In the Senate version of the bill, an amendment sponsored by Sen. Chuck Grassley (R-Iowa) calls for a ban on meatpacker ownership of cattle. This has been a chief concern to members of the Missouri Cattlemen’s Association.
“The packer ban is an issue because it just simply disrupts our free market concept of the way we merchandise cattle and livestock here in this country,” said Jeff Windett, executive vice president for the Missouri Cattlemen’s Association.
The cattlemen point to the amendment’s language as their reason for dissent. The section, as it currently reads, would ban value added producer marketing agreements, marketing alliances and forward marketing contracts between cattlemen and packers, supposedly limiting marketing options for producers.

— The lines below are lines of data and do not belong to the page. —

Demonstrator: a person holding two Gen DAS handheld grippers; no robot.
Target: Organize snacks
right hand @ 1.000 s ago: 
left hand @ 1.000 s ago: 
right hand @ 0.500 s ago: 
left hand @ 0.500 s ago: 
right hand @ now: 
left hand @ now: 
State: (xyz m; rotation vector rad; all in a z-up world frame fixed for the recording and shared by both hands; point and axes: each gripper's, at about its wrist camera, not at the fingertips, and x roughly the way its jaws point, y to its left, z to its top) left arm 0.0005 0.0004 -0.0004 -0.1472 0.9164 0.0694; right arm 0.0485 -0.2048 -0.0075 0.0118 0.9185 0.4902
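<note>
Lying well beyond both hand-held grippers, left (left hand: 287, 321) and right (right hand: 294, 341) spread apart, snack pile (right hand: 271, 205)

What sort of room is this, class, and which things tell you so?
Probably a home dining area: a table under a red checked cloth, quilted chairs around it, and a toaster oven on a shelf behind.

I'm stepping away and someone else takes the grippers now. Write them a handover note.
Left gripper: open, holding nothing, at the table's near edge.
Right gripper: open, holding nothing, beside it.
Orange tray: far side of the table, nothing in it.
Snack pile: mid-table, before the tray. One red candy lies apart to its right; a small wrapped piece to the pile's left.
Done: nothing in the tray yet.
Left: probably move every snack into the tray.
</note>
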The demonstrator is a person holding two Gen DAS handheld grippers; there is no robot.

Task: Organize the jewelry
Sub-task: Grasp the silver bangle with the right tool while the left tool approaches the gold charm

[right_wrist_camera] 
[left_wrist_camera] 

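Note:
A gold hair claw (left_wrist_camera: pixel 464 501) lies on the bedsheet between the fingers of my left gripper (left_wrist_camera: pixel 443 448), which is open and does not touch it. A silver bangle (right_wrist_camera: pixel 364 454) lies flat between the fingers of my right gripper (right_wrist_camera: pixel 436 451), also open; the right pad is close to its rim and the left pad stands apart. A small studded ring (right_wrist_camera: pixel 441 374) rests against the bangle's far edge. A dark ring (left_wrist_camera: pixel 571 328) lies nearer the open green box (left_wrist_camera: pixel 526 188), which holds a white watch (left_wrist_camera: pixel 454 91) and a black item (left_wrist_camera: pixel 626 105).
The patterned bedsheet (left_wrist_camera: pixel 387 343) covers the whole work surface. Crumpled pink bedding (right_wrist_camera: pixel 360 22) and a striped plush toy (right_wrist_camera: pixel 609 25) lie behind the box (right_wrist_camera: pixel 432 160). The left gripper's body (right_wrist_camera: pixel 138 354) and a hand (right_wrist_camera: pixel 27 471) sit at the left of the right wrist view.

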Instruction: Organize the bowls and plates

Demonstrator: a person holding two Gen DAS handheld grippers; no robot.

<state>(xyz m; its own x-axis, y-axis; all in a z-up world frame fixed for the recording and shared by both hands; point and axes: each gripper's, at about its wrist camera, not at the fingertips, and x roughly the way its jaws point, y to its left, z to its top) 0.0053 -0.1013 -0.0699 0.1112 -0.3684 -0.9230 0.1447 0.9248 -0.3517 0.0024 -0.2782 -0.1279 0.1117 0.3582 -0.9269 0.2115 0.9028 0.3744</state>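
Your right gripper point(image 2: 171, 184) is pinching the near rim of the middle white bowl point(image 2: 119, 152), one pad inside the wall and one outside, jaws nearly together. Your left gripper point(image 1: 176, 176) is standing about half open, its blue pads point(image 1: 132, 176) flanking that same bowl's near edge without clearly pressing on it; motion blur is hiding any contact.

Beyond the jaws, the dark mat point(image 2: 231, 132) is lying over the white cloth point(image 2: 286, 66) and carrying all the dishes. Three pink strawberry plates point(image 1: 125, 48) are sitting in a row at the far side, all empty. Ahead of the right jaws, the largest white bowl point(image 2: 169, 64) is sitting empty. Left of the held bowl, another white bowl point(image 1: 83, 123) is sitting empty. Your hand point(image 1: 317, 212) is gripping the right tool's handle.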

Others have a different view of the ban.
“[The current system] just gives corporations more control over the livestock and over the market,” said Tim Gibbons, communications director for the Columbia-based Missouri Rural Crisis Center. “It’s not really a free market when a percentage of it is held by corporations with divertible integration of livestock in America.
“It is, in a large part, why independent livestock producers are on the decline,” Gibbons said. “And that’s not good. We see packers being able to own livestock before slaughter just furthers their control of the market. When corporations are fighting against corporations for the bottom line, it’s hard for independent producers to have any control or any say.”
The cattlemen’s association disagrees.
“They just completed and finished a year ago a study that was funded by the taxpayers to study whether packers were allowed to participate in the marketplace, what effects that would have on the price of cattle. And that study strongly showed that we would get less money for our cattle [if the ban were in effect],” Windett said.
If the ban were passed, the cattlemen’s association also fears that it would have immediate effects on the industry as a whole.
“If this were to go into effect, you would see lower prices for our cattle. How low that would be we don’t know,” said Ken Disselhorst, chairman of the National Cattlemen’s Association’s national policy board. “But at this time in our cattle cycle, we’re not ready to accept less money for our livestock.”
Others believe that the problem is the current system.
“It’s hard for [producers] to make money,” Gibbons said. “So, anything that can in any way stop the vertical integration of our livestock industry, in our opinion, will be good for independent producers.”
There is also an ongoing debate about the bill’s mandate for country of origin labeling. As the legislation is currently worded, it will become mandatory when the bill is passed.
“We think that consumers want to know where their meat is coming from,” Gibbons said. “It will show people where the thing that they’re consuming is coming from.”
While many are for the provision, the cattlemen believe that it should be a voluntary requirement.
“I think that all of us would prefer a voluntary rather than the mandatory program that they’re asking for,” Windett said. “Farmers are notoriously bad at being told to do anything and I think that there would be some resentment toward the program, even though as written we can live with it.”
But with strong consumer support for country of origin labeling, others disagree.
“We can see where our T-shirts come from,” Gibbons said. “Why can’t we see where the meat we consume comes from?”
The controversy is bound to continue, with both the cattlemen calling on its members to petition their elected officials for removal of the packer ban in the bill as well as the recently established U.S. Cattlemen’s Association pouring its resources into calling for the ban to remain in place.
With the year rapidly drawing to a close and Congress about to adjourn for its winter break, what was originally the 2007 Farm Bill could easily become the farm bill of 2008.